## ACTIVITY
Repeat the entries below in full, with every character unchanged.

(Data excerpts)
★ ★ ★ ★ ★ ★ ★
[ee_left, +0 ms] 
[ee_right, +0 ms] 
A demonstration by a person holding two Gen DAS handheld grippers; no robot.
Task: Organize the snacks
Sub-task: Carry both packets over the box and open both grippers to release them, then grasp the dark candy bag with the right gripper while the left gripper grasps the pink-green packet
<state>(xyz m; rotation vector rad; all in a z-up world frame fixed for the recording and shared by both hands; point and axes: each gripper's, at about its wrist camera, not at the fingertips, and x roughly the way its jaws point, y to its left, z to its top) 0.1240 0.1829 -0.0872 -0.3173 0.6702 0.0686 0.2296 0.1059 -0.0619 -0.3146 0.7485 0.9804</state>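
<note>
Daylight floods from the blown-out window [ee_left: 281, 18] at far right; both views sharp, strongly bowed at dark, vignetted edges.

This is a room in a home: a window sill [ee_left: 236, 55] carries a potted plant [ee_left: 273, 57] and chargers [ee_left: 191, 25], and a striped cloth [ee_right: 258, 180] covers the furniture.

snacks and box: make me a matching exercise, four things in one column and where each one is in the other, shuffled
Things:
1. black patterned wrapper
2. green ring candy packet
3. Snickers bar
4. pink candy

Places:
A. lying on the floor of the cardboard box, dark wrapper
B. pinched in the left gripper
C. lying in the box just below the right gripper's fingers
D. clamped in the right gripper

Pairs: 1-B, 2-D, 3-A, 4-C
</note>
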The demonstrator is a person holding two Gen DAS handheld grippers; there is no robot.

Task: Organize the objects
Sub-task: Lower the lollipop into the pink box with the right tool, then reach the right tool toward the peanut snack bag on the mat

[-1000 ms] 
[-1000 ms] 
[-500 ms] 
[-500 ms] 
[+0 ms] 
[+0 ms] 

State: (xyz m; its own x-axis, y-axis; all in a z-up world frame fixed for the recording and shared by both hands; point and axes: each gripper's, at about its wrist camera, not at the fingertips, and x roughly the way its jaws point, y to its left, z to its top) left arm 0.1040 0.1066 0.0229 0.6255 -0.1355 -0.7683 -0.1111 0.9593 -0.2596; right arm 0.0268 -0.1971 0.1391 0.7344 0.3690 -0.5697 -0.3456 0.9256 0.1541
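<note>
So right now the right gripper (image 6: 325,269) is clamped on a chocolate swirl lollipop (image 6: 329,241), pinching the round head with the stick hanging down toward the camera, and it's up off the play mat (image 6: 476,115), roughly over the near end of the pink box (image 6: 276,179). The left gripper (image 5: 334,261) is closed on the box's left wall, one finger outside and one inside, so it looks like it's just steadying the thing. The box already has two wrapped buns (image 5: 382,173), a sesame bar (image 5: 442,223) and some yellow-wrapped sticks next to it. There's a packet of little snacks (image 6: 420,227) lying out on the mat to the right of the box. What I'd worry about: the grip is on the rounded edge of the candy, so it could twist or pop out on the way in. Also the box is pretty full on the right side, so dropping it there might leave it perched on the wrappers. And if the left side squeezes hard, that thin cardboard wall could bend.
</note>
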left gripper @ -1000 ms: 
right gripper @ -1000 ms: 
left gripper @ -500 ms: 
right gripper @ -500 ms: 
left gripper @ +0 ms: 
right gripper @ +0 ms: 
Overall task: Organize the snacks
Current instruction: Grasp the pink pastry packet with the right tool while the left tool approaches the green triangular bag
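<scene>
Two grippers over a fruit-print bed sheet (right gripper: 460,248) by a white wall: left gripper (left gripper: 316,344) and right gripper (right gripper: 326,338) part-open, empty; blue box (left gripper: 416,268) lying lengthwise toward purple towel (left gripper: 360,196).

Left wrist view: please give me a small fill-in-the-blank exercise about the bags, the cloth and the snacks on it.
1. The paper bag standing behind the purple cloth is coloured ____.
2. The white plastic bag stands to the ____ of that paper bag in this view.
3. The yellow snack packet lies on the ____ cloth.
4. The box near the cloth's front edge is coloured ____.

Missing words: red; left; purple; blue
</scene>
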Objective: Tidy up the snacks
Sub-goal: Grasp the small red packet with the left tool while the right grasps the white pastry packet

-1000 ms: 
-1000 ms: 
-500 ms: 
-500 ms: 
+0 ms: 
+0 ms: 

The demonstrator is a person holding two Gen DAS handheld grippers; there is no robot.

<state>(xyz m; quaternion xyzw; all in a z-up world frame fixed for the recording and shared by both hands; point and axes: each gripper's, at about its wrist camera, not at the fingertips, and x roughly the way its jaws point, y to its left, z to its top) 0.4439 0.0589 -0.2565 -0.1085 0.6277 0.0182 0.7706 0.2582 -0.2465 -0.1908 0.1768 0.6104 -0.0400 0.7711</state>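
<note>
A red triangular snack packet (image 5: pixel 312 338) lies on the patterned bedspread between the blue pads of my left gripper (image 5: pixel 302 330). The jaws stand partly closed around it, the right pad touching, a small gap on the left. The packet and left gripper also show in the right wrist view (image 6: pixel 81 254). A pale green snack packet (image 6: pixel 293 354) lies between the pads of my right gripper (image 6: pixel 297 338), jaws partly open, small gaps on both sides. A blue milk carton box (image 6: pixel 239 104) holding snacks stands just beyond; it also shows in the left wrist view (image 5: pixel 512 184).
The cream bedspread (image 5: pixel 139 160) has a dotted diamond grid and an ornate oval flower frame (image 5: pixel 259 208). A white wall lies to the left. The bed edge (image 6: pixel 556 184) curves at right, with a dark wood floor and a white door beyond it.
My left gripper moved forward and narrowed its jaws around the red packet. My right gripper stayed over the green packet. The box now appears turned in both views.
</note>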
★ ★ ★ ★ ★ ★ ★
## REPLY
[ee_left, +0 ms] 
[ee_right, +0 ms] 
A demonstration by a person holding two Gen DAS handheld grippers; no robot.
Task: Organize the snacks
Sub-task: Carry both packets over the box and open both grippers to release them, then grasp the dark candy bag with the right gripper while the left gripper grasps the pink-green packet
<state>(xyz m; rotation vector rad; all in a z-up world frame fixed for the recording and shared by both hands; point and axes: each gripper's, at about its wrist camera, not at the fingertips, and x roughly the way its jaws point, y to its left, z to its top) 0.1240 0.1829 -0.0872 -0.3173 0.6702 0.0686 0.2296 0.1059 -0.0619 -0.3146 0.7485 0.9804</state>
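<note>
Daylight floods from the blown-out window [ee_left: 281, 18] at far right; both views sharp, strongly bowed at dark, vignetted edges.

This is a room in a home: a window sill [ee_left: 236, 55] carries a potted plant [ee_left: 273, 57] and chargers [ee_left: 191, 25], and a striped cloth [ee_right: 258, 180] covers the furniture.

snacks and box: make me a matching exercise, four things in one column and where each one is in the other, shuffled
Things:
1. black patterned wrapper
2. green ring candy packet
3. Snickers bar
4. pink candy

Places:
A. lying on the floor of the cardboard box, dark wrapper
B. pinched in the left gripper
C. lying in the box just below the right gripper's fingers
D. clamped in the right gripper

Pairs: 1-B, 2-D, 3-A, 4-C
</note>
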The demonstrator is a person holding two Gen DAS handheld grippers; there is no robot.

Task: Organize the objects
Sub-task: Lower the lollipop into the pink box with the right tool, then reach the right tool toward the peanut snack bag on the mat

[-1000 ms] 
[-1000 ms] 
[-500 ms] 
[-500 ms] 
[+0 ms] 
[+0 ms] 

State: (xyz m; its own x-axis, y-axis; all in a z-up world frame fixed for the recording and shared by both hands; point and axes: each gripper's, at about its wrist camera, not at the fingertips, and x roughly the way its jaws point, y to its left, z to its top) left arm 0.1040 0.1066 0.0229 0.6255 -0.1355 -0.7683 -0.1111 0.9593 -0.2596; right arm 0.0268 -0.1971 0.1391 0.7344 0.3690 -0.5697 -0.3456 0.9256 0.1541
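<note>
So right now the right gripper (image 6: 325,269) is clamped on a chocolate swirl lollipop (image 6: 329,241), pinching the round head with the stick hanging down toward the camera, and it's up off the play mat (image 6: 476,115), roughly over the near end of the pink box (image 6: 276,179). The left gripper (image 5: 334,261) is closed on the box's left wall, one finger outside and one inside, so it looks like it's just steadying the thing. The box already has two wrapped buns (image 5: 382,173), a sesame bar (image 5: 442,223) and some yellow-wrapped sticks next to it. There's a packet of little snacks (image 6: 420,227) lying out on the mat to the right of the box. What I'd worry about: the grip is on the rounded edge of the candy, so it could twist or pop out on the way in. Also the box is pretty full on the right side, so dropping it there might leave it perched on the wrappers. And if the left side squeezes hard, that thin cardboard wall could bend.
</note>
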left gripper @ -1000 ms: 
right gripper @ -1000 ms: 
left gripper @ -500 ms: 
right gripper @ -500 ms: 
left gripper @ +0 ms: 
right gripper @ +0 ms: 
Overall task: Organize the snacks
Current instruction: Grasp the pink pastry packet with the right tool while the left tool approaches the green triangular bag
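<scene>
Two grippers over a fruit-print bed sheet (right gripper: 460,248) by a white wall: left gripper (left gripper: 316,344) and right gripper (right gripper: 326,338) part-open, empty; blue box (left gripper: 416,268) lying lengthwise toward purple towel (left gripper: 360,196).

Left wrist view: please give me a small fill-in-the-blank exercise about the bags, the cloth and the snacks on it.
1. The paper bag standing behind the purple cloth is coloured ____.
2. The white plastic bag stands to the ____ of that paper bag in this view.
3. The yellow snack packet lies on the ____ cloth.
4. The box near the cloth's front edge is coloured ____.

Missing words: red; left; purple; blue
</scene>
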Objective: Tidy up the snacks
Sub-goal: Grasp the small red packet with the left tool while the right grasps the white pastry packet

-1000 ms: 
-1000 ms: 
-500 ms: 
-500 ms: 
+0 ms: 
+0 ms: 

The demonstrator is a person holding two Gen DAS handheld grippers; there is no robot.

<state>(xyz m; quaternion xyzw; all in a z-up world frame fixed for the recording and shared by both hands; point and axes: each gripper's, at about its wrist camera, not at the fingertips, and x roughly the way its jaws point, y to its left, z to its top) 0.4439 0.0589 -0.2565 -0.1085 0.6277 0.0182 0.7706 0.2582 -0.2465 -0.1908 0.1768 0.6104 -0.0400 0.7711</state>
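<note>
A red triangular snack packet (image 5: pixel 312 338) lies on the patterned bedspread between the blue pads of my left gripper (image 5: pixel 302 330). The jaws stand partly closed around it, the right pad touching, a small gap on the left. The packet and left gripper also show in the right wrist view (image 6: pixel 81 254). A pale green snack packet (image 6: pixel 293 354) lies between the pads of my right gripper (image 6: pixel 297 338), jaws partly open, small gaps on both sides. A blue milk carton box (image 6: pixel 239 104) holding snacks stands just beyond; it also shows in the left wrist view (image 5: pixel 512 184).
The cream bedspread (image 5: pixel 139 160) has a dotted diamond grid and an ornate oval flower frame (image 5: pixel 259 208). A white wall lies to the left. The bed edge (image 6: pixel 556 184) curves at right, with a dark wood floor and a white door beyond it.
My left gripper moved forward and narrowed its jaws around the red packet. My right gripper stayed over the green packet. The box now appears turned in both views.
</note>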

The complete answer has now been given.